They further added that: “Closely related to E. viridis but
easily recognized in the field. The stems of E. cutleri are
shorter and usually viscid when young, with find grains of adhering
sand, the ovulate cones are long peduncled, and the plants have
spreading rhizomes.”
Fresh
samples collected and extracted by water by the College of Pharmacy at
the University of Arizona during the 1960’s showed antitumor activity,
one of the entire plant collected Aug 1961 was found active Jul 1971 in
Sarcoma 180 (mouse), and another collected Jul 1962, divided into
root—active (Sep 1965) in Friend Virus Leukemia (mouse)—and
stem-leaf—active (Apr 1965 ) in Dunning leukemia ascites (rat) (CPAM
1977). Active
agents unknown.
Ephedra fasciculata
A. Nelson 1934. Fasciculate ephedra. Shrubs generally broader than
high, up to 1 m; the erect branches arising in whorls or as singles from
horizontal branches, generally wide, spreading 30° to 45°, pale green, aging (or drying)
yellow, smooth except for being grooved; leaves opposite, 1–3 mm,
connate 1/2–3/4; membranous,
brown, shredding and graying with age, ± persistent, obtusely tapered to
apex; pollen cones 2–several per node, 4–8 mm, sessile; bracts 4–8
pairs, light yellow, obovate, 2–3 × 2 mm, membranous, bracteoles
exceeding bracts; sporangiophores 3–9 mm, ¼– ¾ exserted, anthers 6–10,
sessile to short-peduncled (microsporangia less than 1 mm); seed cones 2
or more per node, 6–13 mm, sessile or shortly peduncled; bracts 4–7 pairs,
elliptic, 3–7 × 2–4 mm, membranous, light brown to green, thickened
along center and at base, margins entire. Seeds 1(–2), conical, tapering
from below mid region, 5–12 ×
3–5 mm, light or dark brown, acutely tapered to
apex, longitudinally furrowed, . Dry rocky slopes, washes, and sandy soils; 300–1200 m; AZ, CA, NV,
UT. Included under E. aspera in JM2, recognized in previous
California floras and in FNA. Type from "hot dry banks of a sandy wash
in low hills near Phoenix"; type specimen lacks cones, thus, the
taxonomy of the species is questionable. California specimens
identified E. aspera may actually belong to E. clokeyi.

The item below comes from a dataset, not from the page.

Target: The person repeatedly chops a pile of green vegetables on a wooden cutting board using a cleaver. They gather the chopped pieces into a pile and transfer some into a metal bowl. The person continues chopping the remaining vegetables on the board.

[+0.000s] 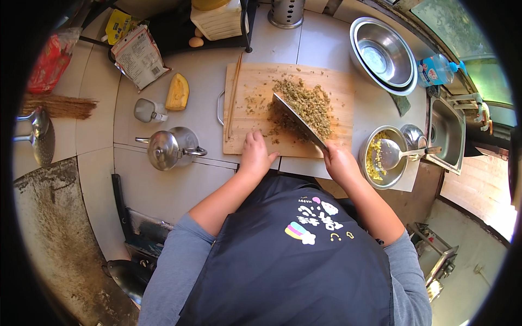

This includes Abrams and McGregor specimen at HUH, collected
between Tehachapi and Mojave in Kern County, which has branches
spreading at wide angles and pollen cones.
Ethnobotanical (Moerman). Pima: Powdered roots applied to
sores or syphilis.
Links:
SEINet
Ephedra foliata
Boiss. ex C.A.Meyer
1846 [Mém. Acad. Imp. Sci. Saint-Pétersbourg, Sér. 6, Sci. Math.,
Seconde Pt. Sci. Nat. 7(2): 297 (1846), n.v.]. [Versuch
einer Monographie der Gattung Ephedra 107 [Addenda].1846.(Mar 1846!)].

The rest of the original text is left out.